■ Task goal
From the first line to the last, restate every record word for word, leaving out the pictures.

● ● ● ● ● ● ●

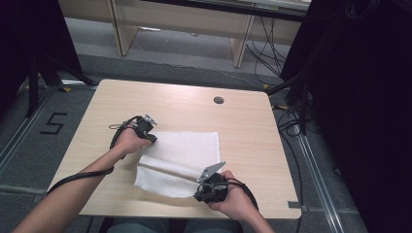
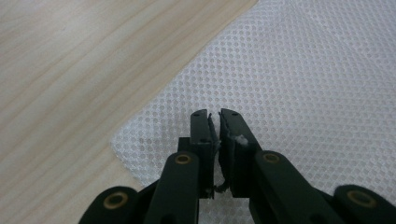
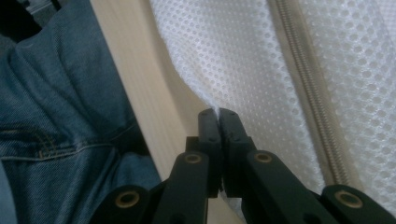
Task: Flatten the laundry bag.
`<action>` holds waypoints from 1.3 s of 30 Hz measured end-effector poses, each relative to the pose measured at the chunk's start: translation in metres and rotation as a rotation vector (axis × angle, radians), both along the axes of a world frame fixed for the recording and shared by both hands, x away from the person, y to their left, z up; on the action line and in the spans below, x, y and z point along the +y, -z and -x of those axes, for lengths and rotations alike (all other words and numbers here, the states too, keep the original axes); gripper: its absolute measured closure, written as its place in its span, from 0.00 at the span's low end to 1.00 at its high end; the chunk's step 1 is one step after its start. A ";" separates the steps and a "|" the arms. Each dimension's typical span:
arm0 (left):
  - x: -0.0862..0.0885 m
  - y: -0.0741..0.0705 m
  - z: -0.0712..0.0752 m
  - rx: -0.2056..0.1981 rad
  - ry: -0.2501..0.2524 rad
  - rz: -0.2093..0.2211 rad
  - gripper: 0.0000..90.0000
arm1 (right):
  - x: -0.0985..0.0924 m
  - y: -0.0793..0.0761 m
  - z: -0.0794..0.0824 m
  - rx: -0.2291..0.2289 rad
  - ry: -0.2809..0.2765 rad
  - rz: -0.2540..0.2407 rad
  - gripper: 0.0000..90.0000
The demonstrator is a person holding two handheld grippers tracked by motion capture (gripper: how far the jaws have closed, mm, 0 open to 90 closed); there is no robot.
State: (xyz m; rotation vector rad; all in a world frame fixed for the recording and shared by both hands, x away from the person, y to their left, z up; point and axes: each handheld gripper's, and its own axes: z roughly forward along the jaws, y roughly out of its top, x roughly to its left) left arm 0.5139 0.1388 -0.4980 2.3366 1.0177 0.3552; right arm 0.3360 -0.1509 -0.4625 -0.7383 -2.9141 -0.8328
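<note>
the left gripper (image 2: 214, 122) has its jaws nearly together, a thin slit between the tips, pressed down over the white mesh bag (image 2: 299, 93) near its corner at the lower left of the left gripper view; whether a fold of mesh is actually caught between the pads cannot be told. in the high view this gripper (image 1: 145, 130) sits at the bag's upper left corner, left of the frame's centre.

the right gripper (image 3: 218, 116) is clamped tight on the edge of the mesh bag (image 3: 233, 60), the fabric rising from the tips toward the top of the right gripper view. in the high view the right gripper (image 1: 210, 187) is at the lower middle of the frame, on the bag's near right corner, which is lifted slightly off the wooden table (image 1: 243, 121).

the bag (image 1: 182, 155) lies in the middle of the table between the two grippers. its long axis runs from the lower left toward the upper right of the high view. a zipper (image 3: 308, 88) runs from the top of the right gripper view down to the lower right. the person's jeans (image 3: 56, 130) are at the left there.
</note>
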 end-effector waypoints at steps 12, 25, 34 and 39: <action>-0.003 0.000 -0.005 -0.032 -0.021 -0.028 0.92 | 0.001 0.005 0.009 0.054 -0.023 0.034 1.00; -0.008 0.001 -0.006 -0.072 -0.032 -0.066 0.91 | 0.003 0.012 0.009 0.089 -0.074 0.072 0.91; -0.012 -0.010 0.021 -0.086 0.057 0.000 0.82 | -0.011 -0.006 0.000 0.129 0.029 -0.080 0.70; -0.018 -0.024 0.058 -0.032 0.196 0.039 0.79 | -0.029 -0.009 -0.014 0.098 0.188 -0.110 0.68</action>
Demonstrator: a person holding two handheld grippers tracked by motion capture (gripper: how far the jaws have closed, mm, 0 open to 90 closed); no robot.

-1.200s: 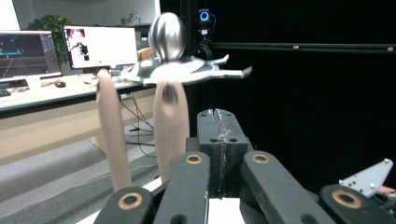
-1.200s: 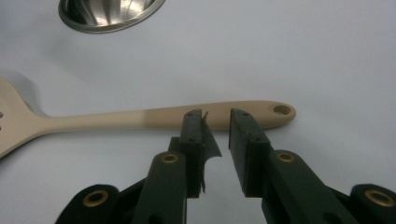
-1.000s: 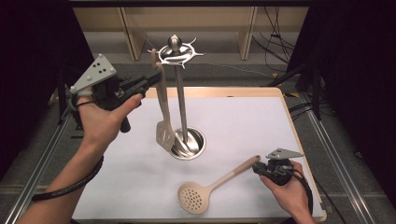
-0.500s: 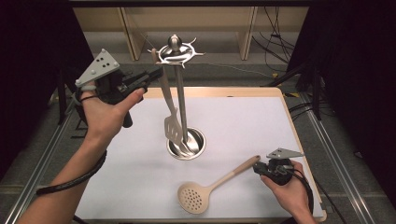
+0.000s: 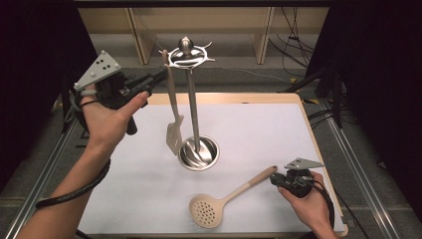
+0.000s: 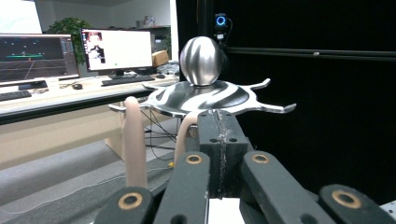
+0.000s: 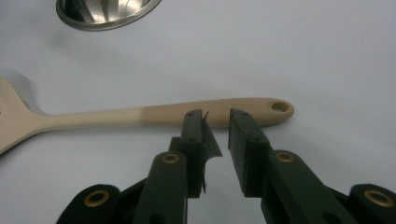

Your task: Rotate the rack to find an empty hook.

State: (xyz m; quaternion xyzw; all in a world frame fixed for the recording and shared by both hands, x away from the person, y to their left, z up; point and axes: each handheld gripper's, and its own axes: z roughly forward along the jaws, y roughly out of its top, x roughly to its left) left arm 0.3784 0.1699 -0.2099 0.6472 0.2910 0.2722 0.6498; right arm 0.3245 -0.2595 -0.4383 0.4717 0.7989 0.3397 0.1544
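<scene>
High view, left gripper: left gripper is raised at the upper left beside the top of the stand; jaws pressed together, tips at the upper end of the spatula handle; whether they pinch the handle I cannot tell
High view, spatula: beige slotted spatula hangs upright from the stand's top ring, blade down, just left of the pole and above the base
High view, stand: steel utensil stand rises from a round dished base at the middle of the white table; ball knob and hooked ring at its top
Left gripper view: shut jaws point at the ring and ball knob; beige handle loop stands just left of the jaws
High view, right gripper: right gripper lies low at the lower right, just beside the spoon's handle end
Right gripper view: jaws stand moderately apart, nothing between them; tips near the handle of the beige slotted spoon, which lies flat on the table; stand base at the top edge
High view, spoon: slotted spoon lies flat, bowl toward the front edge, handle toward the right gripper
</scene>
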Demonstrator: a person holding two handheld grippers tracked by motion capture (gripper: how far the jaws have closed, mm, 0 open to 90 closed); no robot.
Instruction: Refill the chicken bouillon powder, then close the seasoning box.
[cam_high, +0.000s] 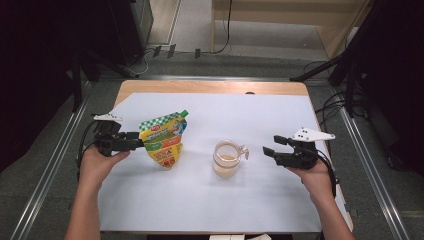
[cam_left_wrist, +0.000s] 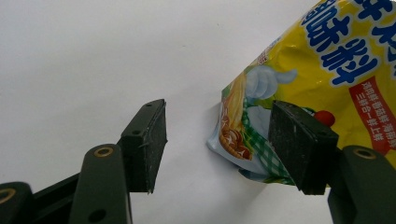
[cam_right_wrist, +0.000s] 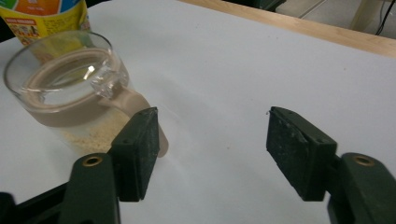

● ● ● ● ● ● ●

■ Solution
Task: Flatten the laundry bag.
`<action>` holds waypoints from 1.3 s of 30 Hz measured end-effector poses, each relative to the pose measured at the chunk's start: translation in metres and rotation as a rotation vector (axis × angle, radians), both along the axes of a world frame fixed for the recording and shared by both hands, x away from the person, y to their left, z up; on the action line and in the spans below, x, y and z point along the +y, -z and -x of those axes, for lengths and rotations alike (all other words and numbers here, the states too, keep the original axes); gripper: its absolute measured closure, written as its place in its span, from 0.00 at the span's low end to 1.00 at its high end; the chunk's step 1 is one step after its start. A ";" separates the steps and a "|" the arms. Each dimension's typical span:
arm0 (left):
  - x: -0.0862..0.0885 m
  - y: -0.0741..0.0705 m
  - z: -0.0712..0.0752 m
  - rx: -0.2056..0.1981 rad
  - ry: -0.2501..0.2524 rad
  - rz: -0.2093..0.2211 rad
  - gripper: 0.0000..90.0000
arm1 (right):
  - x: -0.0985..0.0924 m
  - y: -0.0793..0.0761 m
  - z: -0.0794..0.0824 m
  - rx: -0.2291..0.2289 rad
  - ry: -0.2809..0.2765 rad
  - rz: -0.2540..0.2407 rad
  - gripper: 0.0000..90.0000
The demonstrator is a person holding two handheld grippers tracked by motion capture (gripper: how far the jaws have closed, mm, 0 open to 90 closed); there is no robot.
State: (xyz m; rotation vector rad; all in a world frame fixed for the recording and shared by both hands, x away from the person, y to their left, z up; point and axes: each handheld gripper's, and its own axes: z roughly forward along the jaws, y roughly out of its top, x roughly to its left) left arm 0.5139 0.1388 -0.4980 2.3366 1.0177 0.3552; right arm 0.3360 -0.1509 -0.4625 -0.7383 -2.9141 -0.8328
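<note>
the left gripper (image 2: 214, 122) has its jaws nearly together, a thin slit between the tips, pressed down over the white mesh bag (image 2: 299, 93) near its corner at the lower left of the left gripper view; whether a fold of mesh is actually caught between the pads cannot be told. in the high view this gripper (image 1: 145, 130) sits at the bag's upper left corner, left of the frame's centre.

the right gripper (image 3: 218, 116) is clamped tight on the edge of the mesh bag (image 3: 233, 60), the fabric rising from the tips toward the top of the right gripper view. in the high view the right gripper (image 1: 210, 187) is at the lower middle of the frame, on the bag's near right corner, which is lifted slightly off the wooden table (image 1: 243, 121).

the bag (image 1: 182, 155) lies in the middle of the table between the two grippers. its long axis runs from the lower left toward the upper right of the high view. a zipper (image 3: 308, 88) runs from the top of the right gripper view down to the lower right. the person's jeans (image 3: 56, 130) are at the left there.
</note>
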 end-effector waypoints at steps 12, 25, 34 and 39: <action>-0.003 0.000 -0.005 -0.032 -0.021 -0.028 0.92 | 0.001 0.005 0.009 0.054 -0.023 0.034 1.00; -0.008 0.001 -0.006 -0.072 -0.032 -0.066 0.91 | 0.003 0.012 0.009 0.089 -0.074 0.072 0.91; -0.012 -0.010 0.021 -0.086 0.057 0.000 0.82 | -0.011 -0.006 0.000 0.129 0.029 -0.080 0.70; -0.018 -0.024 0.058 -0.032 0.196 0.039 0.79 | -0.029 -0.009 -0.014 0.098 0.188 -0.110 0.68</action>
Demonstrator: a person holding two handheld grippers tracked by motion capture (gripper: how far the jaws have closed, mm, 0 open to 90 closed); no robot.

-1.200s: 
-1.200s: 
-1.000s: 
-0.500s: 
+0.000s: 
+0.000s: 
+0.000s: 

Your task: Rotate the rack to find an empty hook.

State: (xyz m; quaternion xyzw; all in a world frame fixed for the recording and shared by both hands, x away from the person, y to their left, z up; point and axes: each handheld gripper's, and its own axes: z roughly forward along the jaws, y roughly out of its top, x roughly to its left) left arm 0.3784 0.1699 -0.2099 0.6472 0.2910 0.2722 0.6498; right arm 0.3245 -0.2595 -0.4383 0.4717 0.7989 0.3397 0.1544
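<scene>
High view, left gripper: left gripper is raised at the upper left beside the top of the stand; jaws pressed together, tips at the upper end of the spatula handle; whether they pinch the handle I cannot tell
High view, spatula: beige slotted spatula hangs upright from the stand's top ring, blade down, just left of the pole and above the base
High view, stand: steel utensil stand rises from a round dished base at the middle of the white table; ball knob and hooked ring at its top
Left gripper view: shut jaws point at the ring and ball knob; beige handle loop stands just left of the jaws
High view, right gripper: right gripper lies low at the lower right, just beside the spoon's handle end
Right gripper view: jaws stand moderately apart, nothing between them; tips near the handle of the beige slotted spoon, which lies flat on the table; stand base at the top edge
High view, spoon: slotted spoon lies flat, bowl toward the front edge, handle toward the right gripper
</scene>
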Demonstrator: a person holding two handheld grippers tracked by motion capture (gripper: how far the jaws have closed, mm, 0 open to 90 closed); no robot.
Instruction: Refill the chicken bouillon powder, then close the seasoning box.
[cam_high, +0.000s] 
[cam_left_wrist, +0.000s] 
[cam_right_wrist, +0.000s] 

The exercise is done now.